2004-10-22 Thread Ted Mittelstaedt

Nell,

  Just a request, please do not use the term advertising clause

This is a term that was created by the Linux bigots, specifically
people like RMS who is so bigoted he can't see beyond the tip
of his nose.  It has never been advertising before to give
credit to the authors of a software package until the pro-GPL-anti-BSD
crowd came along.  It has also never been a burden of any kind
to include credit to UCB until people started to think it was
because the GPL crowd told them.  And many companies used BSD
code without giving credit, and nobody cared.  (for example,
Microsoft who used plenty of BSD code including BSD header files
that still had the BSD copyrights in them)

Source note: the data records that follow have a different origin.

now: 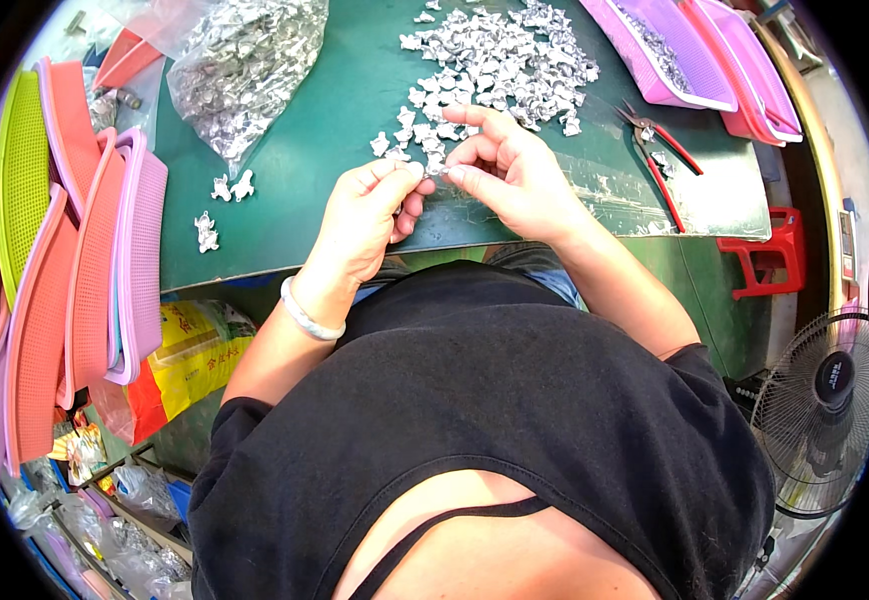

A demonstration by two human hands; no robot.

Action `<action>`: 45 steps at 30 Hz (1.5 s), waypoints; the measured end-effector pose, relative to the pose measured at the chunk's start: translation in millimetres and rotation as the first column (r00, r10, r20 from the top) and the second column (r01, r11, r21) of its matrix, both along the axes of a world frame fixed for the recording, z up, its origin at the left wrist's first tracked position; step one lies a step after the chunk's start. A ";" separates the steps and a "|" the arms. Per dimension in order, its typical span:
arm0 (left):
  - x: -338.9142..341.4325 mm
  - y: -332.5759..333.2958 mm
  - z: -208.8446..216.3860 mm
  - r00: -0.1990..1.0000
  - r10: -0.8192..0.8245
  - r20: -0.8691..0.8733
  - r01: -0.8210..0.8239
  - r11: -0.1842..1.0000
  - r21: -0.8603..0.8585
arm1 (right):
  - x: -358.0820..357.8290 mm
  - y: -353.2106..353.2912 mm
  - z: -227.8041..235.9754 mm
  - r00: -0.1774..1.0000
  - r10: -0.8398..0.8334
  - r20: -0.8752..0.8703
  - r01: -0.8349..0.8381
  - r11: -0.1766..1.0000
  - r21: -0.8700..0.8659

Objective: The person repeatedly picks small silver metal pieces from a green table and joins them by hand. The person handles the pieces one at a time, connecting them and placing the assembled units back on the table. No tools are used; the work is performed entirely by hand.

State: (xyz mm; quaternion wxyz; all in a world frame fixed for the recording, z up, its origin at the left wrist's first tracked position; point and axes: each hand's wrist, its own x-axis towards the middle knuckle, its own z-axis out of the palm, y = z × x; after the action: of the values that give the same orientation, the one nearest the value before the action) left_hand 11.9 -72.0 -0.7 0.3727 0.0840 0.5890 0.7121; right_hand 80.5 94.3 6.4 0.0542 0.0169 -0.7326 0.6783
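Observation:
Both hands meet over the near edge of the green table (285,200). My left hand (363,205), with a pale bangle at its wrist, is closed in a pinch on a small silver metal piece (436,170). The thumb and index finger of my right hand (515,180) come up to the same piece from the other side; its remaining fingers are curled. How much of the piece sits under the fingertips is hidden. Just beyond the hands spreads a heap of small silver metal pieces (505,65), with a few strays close to my left fingers.
Red-handled pliers (660,165) lie right of my hand. A clear bag of metal pieces (250,75) stands at the far left, a few loose pieces (207,232) near it. Stacked plastic baskets (40,300) crowd the left; a purple basket (670,60) sits far right. A fan (825,400) stands lower right.

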 end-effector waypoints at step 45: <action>-1.3 -6.8 -7.5 1.000 0.013 0.007 -0.014 0.991 0.130 | -6.0 1.5 -5.2 0.975 -0.118 -0.185 0.187 0.890 0.415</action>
State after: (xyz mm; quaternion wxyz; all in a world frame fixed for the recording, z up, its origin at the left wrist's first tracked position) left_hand 10.6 -78.7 -8.2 0.3633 0.1018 0.5408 0.7518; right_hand 74.6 95.8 1.2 0.1592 0.0233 -0.8566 0.4902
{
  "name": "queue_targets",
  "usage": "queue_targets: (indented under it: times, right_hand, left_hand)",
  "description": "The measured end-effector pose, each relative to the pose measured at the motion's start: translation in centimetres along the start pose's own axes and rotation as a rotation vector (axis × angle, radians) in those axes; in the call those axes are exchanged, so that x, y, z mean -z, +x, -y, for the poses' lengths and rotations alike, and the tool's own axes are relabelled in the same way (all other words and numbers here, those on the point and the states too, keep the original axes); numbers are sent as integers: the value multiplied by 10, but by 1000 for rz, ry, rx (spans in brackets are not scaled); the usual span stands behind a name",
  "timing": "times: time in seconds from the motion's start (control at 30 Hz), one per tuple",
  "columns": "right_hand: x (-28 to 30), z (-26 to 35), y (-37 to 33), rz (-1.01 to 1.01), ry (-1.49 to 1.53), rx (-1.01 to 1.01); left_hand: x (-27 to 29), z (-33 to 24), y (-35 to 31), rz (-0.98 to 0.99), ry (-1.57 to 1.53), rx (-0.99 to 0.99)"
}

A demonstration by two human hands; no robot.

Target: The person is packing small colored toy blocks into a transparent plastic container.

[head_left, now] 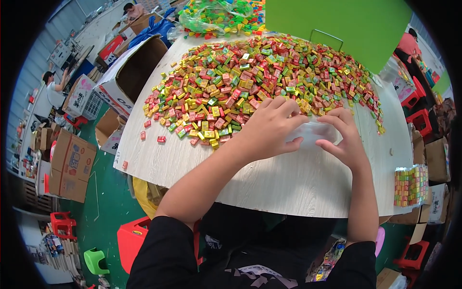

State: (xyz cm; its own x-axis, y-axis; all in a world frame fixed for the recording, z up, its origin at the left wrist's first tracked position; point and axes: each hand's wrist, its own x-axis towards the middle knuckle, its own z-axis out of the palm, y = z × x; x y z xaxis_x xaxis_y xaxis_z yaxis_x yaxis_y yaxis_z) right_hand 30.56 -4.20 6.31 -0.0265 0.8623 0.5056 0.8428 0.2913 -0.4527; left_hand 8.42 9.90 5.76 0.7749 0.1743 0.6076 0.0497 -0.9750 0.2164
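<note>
Wears a black shirt (255, 262), nearest the camera, with a pale print low on the front. Stretches both bare forearms over a pale, wood-grained tabletop (288, 190). Curls the left grip (272, 127) around one side of a piece of clear plastic (315, 136), with fingers bent over the far side and thumb set apart on the near side. Arches the right grip (345, 136) around the opposite side, with fingers bent and thumb pointing inward. Has hold of the plastic from both sides, with each grip closed only partway, to about its width. Cannot tell the exact shape of the plastic, nor whether resting on the tabletop or lifted just clear.

Has just beyond the plastic a broad heap of small wrapped blocks (231, 82) in red, yellow and green, with a few loose at the left. Behind the heap, a clear bag (211, 19) of bright pieces and a tall green panel (341, 19). By the right edge, a clear pack (411, 185) of blocks in rows. Beside the tabletop at left, an open white carton (108, 89); farther left, a brown carton (72, 164). Lower left, a red stool (129, 243) and a green stool (95, 261) on green floor (103, 197).
</note>
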Motion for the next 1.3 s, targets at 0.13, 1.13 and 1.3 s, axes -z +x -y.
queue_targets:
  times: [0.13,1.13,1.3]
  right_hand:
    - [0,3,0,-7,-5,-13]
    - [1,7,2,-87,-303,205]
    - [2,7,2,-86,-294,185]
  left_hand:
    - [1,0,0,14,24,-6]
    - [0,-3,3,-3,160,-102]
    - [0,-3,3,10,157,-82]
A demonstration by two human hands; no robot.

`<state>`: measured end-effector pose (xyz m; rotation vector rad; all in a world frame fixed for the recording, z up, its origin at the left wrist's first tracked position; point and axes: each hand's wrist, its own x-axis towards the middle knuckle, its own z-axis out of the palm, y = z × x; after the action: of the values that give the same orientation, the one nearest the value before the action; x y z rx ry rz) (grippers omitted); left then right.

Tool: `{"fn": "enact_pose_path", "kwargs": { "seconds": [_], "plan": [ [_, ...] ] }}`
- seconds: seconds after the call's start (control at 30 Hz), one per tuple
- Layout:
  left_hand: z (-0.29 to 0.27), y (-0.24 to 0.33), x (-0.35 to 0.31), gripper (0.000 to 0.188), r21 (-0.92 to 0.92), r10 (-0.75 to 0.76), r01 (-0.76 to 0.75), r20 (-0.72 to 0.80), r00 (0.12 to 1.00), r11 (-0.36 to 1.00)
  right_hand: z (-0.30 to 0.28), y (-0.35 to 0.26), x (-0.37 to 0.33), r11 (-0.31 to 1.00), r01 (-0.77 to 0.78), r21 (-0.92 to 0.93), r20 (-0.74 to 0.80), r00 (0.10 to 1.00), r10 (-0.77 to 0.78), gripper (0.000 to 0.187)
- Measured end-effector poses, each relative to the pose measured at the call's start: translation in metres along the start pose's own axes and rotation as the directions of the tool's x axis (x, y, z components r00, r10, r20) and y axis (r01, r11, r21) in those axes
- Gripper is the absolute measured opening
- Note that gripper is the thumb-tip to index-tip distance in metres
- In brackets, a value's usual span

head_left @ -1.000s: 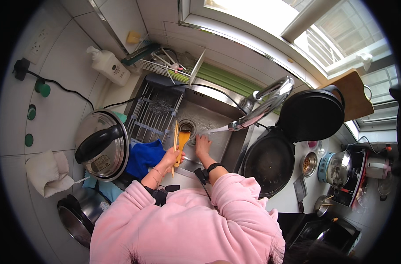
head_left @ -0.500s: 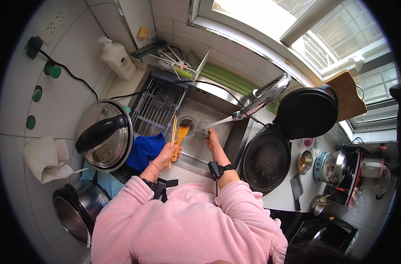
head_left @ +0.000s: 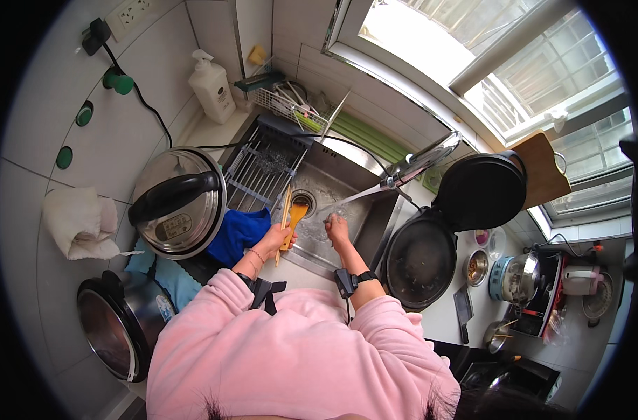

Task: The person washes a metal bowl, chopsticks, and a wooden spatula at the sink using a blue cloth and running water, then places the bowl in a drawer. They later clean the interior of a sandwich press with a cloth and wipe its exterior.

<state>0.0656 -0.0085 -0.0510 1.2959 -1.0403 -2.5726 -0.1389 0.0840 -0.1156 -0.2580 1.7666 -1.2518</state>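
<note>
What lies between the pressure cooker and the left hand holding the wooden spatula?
A crumpled blue cloth lies between the pressure cooker and the left hand, seen in the head view.

I see both forearms, in pink sleeves, reaching forward from the lower edge, side by side. My left hand [head_left: 275, 240] is closed in a grip, knuckles up, a thin bracelet on its wrist. My right hand [head_left: 337, 229] is extended palm down, fingers loosely curled; a dark watch band circles its wrist.
</note>
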Motion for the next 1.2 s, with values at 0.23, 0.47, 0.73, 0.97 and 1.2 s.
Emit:
{"fn": "enact_pose_path", "kwargs": {
  "seconds": [0.23,0.47,0.73,0.97,1.2],
  "plan": [
    [-0.001,-0.003,0.001,0.021,0.012,0.061,-0.06,-0.017,0.998,0.998,-0.004,0.011,-0.008,0.99,-0.107,-0.087,-0.252,0.964,0.082,0.045],
    [-0.001,-0.005,0.003,0.022,0.042,0.078,-0.078,-0.002,0.997,0.996,-0.038,0.022,-0.026,0.216,0.332,-0.918,0.358,0.929,0.095,0.032],
    [-0.004,-0.003,0.004,0.039,0.025,0.044,-0.045,0.036,0.998,0.999,-0.025,-0.027,-0.063,0.956,-0.01,-0.294,0.149,0.987,0.057,0.029],
    [-0.004,-0.008,0.008,0.031,0.032,0.037,-0.039,0.056,0.998,0.999,-0.005,-0.082,-0.088,0.942,-0.174,0.288,0.366,0.929,0.06,0.034],
    [-0.007,-0.012,0.016,0.035,0.04,0.033,-0.036,0.077,0.996,0.999,0.056,-0.188,-0.094,0.946,-0.026,0.323,0.459,0.878,-0.133,0.027]
  ]
}}
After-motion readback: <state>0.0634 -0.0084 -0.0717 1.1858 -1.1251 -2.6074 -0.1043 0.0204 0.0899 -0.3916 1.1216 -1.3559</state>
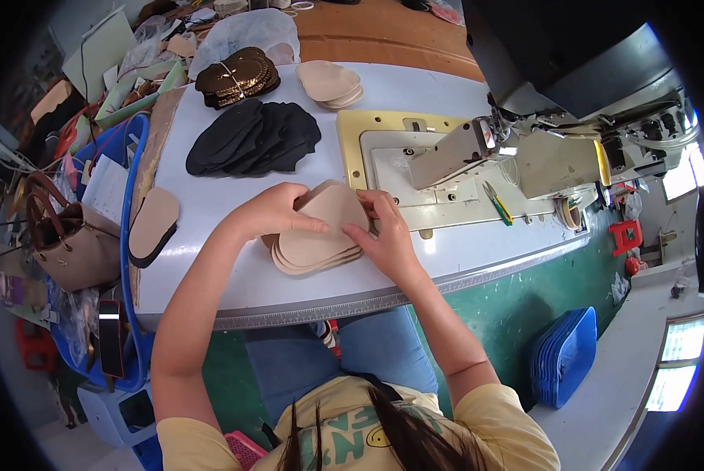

  I think it is either extremely mean-spirited to make a big
deal over this or it is a subtle BSD-bash to do so.  Nobody in
the BSD community ever coined the term advertising-clause this
was forced on us from without, and there is no reason to use
it.

Ted Mittelstaedt


 -Original Message-
 From: [EMAIL PROTECTED]
 [mailto:[EMAIL PROTECTED] Behalf Of Nell Weems
 Sent: Friday, October 22, 2004 1:36 PM
 To: [EMAIL PROTECTED]
 Subject: advertising clause in license
 
 
 Hello all,
 
 after typing:
 fgrep -r All advertising materials /usr/src/sys
 it seems like there are still many files which 
 contain the advertising clause. has there been any 
 attempts to contact the copyright authors of these 
 files and see if it can be removed?
 
 not too much of a deal, i was just wondering.